Cornelius Cruys (, ; 14 June 1655 – 14 June 1727) was a Norwegian–Dutch admiral of the Imperial Russian Navy, and the first commander of the Russian Baltic Fleet.

Early life and career 
He was born as Niels Olufsen in Stavanger, Norway, in 1655. His parents were Oluf Gudfastesen and Apelone Nielsdatter Koch. It is uncertain when Niels Olufsen () emigrated to the Dutch Republic and changed his name to Cornelis Cruys ("Kornelius Krøys" or "Cornelis Cruijs"). However, according to several municipal sources, Cruys lived in Amsterdam for at least eighteen years before he joined the Russian Navy.

The first known record about Cruys was produced by the local administration of Amsterdam in 1681. That year he married the nineteen-year-old Catharina Voogt. She was born in Amsterdam and was the daughter of Claas Pieterszoon Voogt, a Dutch captain of a merchantman, and Jannetje Jans. In the civil registration of his marriage, Cruys was called a sailor from Amsterdam, 24 years old, an orphan. In December of that year, about seven months after his marriage, Cruys was officially registered as a citizen or poorter of Amsterdam.

In 1680 Cruys became the captain of a Dutch merchantman. Until 1696, he sailed to Portugal, Spain, and the Caribbean. In July 1696, he joined the Dutch Navy. He was appointed onder-equipagemeester at the naval dockyard of the Amsterdam Admiralty. In less than two years he would leave the United Provinces for the Russian Navy.

Service in Russia
In 1697, Russian Tsar Peter I travelled incognito with a large Russian delegation – the so-called Grand Embassy. He visited the Dutch Republic to study the latest inventions, especially in shipbuilding. Thanks to the mediation of Nicolaas Witsen, mayor of Amsterdam and expert on Russia par excellence, the tsar was given the opportunity to gain practical experience in the largest private shipyard in the world, belonging to the Dutch East India Company in Amsterdam, for a period of four months. The tsar helped with the construction of an East Indiaman,  the frigate Peter en Paul.

During his stay in the Dutch Republic, the tsar engaged, with the help of Russian and Dutch assistants, many skilled workers such as builders of locks, fortresses, shipwrights and seamen. They had to help him with his modernization of Russia. The best-known sailor who made the journey from the Netherlands to Russia was Cornelis Cruys. Cruys accepted the tsar's generous offer to enter into his service as vice-admiral. He emigrated to Russia in 1698 and became the tsar's most important adviser in maritime affairs.

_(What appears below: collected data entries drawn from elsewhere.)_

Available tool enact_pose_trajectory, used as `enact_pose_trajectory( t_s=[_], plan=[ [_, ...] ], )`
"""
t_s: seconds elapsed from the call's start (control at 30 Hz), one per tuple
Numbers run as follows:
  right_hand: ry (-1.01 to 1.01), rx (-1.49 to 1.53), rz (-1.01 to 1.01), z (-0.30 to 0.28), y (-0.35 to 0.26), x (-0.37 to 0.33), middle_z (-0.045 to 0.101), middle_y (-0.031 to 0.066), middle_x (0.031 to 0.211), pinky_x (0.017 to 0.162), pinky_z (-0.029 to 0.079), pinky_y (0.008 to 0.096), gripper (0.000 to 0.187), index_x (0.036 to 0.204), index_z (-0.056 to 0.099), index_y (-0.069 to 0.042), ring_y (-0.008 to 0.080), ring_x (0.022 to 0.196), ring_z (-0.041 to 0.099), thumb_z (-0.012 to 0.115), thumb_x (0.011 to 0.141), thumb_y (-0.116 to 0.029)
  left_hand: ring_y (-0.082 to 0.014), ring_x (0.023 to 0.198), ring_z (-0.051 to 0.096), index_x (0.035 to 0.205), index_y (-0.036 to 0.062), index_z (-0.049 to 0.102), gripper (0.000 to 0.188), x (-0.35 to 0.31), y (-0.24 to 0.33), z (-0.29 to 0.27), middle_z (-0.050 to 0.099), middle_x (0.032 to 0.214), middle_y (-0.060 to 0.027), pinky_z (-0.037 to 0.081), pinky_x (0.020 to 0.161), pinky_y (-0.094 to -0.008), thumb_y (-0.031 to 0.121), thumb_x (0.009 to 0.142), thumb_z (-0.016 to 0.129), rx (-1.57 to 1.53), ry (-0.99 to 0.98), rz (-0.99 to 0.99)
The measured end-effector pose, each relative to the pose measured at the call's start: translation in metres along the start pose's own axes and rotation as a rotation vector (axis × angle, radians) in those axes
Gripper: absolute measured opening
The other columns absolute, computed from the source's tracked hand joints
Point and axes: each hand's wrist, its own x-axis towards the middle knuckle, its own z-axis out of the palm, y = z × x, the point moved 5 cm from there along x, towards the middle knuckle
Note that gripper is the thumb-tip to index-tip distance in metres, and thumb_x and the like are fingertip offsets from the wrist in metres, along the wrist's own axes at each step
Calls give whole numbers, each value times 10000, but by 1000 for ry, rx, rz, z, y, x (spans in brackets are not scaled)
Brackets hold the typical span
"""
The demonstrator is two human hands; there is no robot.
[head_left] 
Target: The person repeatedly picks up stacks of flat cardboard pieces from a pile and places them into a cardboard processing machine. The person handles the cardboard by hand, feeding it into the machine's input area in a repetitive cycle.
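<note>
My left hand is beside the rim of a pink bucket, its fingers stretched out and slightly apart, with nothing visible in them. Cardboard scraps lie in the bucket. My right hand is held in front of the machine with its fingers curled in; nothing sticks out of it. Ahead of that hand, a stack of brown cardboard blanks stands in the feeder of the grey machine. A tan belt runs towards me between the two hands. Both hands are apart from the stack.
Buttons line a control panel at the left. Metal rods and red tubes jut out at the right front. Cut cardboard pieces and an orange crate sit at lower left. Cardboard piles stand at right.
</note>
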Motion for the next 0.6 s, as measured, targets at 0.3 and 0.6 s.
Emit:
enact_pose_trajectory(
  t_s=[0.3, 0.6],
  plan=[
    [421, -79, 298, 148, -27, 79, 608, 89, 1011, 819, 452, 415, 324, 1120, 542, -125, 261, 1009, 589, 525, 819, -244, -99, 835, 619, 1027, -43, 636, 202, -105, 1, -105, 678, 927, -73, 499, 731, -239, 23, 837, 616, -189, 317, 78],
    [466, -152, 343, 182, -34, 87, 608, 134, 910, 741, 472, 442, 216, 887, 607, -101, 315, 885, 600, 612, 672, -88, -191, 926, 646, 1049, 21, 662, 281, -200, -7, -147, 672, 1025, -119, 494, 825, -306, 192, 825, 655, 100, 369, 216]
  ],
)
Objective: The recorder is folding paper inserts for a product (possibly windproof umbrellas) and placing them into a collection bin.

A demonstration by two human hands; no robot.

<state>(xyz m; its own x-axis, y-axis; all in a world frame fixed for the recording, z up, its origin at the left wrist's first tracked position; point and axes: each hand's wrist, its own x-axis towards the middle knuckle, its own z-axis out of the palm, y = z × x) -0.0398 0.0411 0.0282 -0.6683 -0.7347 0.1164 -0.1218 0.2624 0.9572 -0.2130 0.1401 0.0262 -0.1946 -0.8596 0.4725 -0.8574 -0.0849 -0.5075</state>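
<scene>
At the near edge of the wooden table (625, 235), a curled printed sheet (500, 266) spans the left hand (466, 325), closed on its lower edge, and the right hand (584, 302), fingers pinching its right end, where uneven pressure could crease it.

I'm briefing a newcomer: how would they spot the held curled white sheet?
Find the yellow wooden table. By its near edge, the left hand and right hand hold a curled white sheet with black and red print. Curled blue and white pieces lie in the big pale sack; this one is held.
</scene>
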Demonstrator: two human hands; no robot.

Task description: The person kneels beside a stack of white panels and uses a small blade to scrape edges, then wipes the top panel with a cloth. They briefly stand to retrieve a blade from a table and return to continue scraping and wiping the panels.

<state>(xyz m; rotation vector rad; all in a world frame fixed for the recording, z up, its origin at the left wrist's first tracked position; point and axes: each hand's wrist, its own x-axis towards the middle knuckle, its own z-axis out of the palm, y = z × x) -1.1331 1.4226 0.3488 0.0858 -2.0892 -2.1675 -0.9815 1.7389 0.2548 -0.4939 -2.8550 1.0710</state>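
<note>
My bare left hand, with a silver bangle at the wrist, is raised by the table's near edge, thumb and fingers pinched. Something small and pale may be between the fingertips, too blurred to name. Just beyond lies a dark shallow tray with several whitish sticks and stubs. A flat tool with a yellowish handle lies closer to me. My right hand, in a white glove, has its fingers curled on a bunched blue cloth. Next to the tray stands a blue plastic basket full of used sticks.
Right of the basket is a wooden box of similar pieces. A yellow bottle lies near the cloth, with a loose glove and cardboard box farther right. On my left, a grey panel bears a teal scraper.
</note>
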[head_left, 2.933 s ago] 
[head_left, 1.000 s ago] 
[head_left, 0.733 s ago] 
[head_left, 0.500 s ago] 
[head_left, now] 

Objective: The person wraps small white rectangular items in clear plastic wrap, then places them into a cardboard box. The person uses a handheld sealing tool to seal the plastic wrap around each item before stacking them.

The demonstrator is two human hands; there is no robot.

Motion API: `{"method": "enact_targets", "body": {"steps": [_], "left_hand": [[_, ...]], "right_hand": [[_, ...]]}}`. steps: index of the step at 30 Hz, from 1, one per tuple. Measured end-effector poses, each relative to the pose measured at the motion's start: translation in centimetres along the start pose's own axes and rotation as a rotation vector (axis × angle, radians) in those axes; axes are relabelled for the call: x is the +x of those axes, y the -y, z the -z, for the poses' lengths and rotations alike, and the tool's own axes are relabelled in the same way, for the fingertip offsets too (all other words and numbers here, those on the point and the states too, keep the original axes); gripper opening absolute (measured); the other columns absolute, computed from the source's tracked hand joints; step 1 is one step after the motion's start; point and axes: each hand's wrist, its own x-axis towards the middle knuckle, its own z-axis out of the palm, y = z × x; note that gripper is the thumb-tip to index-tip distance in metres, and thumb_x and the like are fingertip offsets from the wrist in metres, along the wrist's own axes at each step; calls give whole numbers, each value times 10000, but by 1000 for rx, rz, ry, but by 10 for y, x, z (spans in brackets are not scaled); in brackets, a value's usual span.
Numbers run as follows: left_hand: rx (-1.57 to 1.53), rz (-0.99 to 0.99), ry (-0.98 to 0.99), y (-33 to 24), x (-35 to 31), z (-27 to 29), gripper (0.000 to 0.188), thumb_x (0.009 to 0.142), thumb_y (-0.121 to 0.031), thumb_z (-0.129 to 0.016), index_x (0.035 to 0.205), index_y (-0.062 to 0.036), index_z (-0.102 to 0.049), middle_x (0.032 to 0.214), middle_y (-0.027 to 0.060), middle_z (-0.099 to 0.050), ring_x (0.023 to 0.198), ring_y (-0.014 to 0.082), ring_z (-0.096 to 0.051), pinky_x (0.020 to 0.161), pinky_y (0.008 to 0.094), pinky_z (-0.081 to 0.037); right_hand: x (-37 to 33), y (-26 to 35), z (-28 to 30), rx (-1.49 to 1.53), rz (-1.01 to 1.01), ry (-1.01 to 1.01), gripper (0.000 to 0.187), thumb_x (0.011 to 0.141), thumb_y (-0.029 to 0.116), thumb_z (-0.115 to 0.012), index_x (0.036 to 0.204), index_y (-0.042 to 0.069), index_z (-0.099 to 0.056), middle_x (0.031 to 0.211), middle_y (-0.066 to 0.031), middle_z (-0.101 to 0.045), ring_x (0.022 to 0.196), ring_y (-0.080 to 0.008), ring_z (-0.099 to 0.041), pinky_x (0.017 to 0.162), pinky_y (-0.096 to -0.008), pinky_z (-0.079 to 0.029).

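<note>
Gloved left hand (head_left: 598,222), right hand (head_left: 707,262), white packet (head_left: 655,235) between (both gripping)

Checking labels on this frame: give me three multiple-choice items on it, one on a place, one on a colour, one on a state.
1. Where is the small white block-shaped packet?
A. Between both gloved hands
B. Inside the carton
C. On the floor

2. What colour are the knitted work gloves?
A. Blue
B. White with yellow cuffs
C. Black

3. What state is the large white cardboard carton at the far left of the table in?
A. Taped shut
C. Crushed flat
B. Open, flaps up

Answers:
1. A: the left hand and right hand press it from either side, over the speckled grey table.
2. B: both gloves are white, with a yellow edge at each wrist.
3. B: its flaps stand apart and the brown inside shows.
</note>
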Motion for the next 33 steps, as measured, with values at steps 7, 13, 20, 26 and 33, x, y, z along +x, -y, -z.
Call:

Cruys performed well in Russia and came be regarded as the architect of the Russian Navy. After his return to Russia the Tsar put his Azov Flotilla under the command of Admiral Fyodor Alexeyevich Golovin, a Russian nobleman who was the successor of the Swiss Franz Lefort. Golovin was assisted by Vice-Admiral Cruys and Rear-Admiral Jan van Rees. Cruys became the first "Russian" mayor of Taganrog from 1698 to 1702.

In 1711, he made the first maps of Azov Sea and Don River. He was commander of the Russian Baltic Fleet from 1705, and masterminded the construction of Kronstadt fortress, which was essential in the Great Northern War against Sweden and many years later against the German Kriegsmarine during World War II. Cruys worked for the tsar for more than 25 years and reached the highest Russian naval rank of admiral in 1721. He died at Saint Petersburg in 1727.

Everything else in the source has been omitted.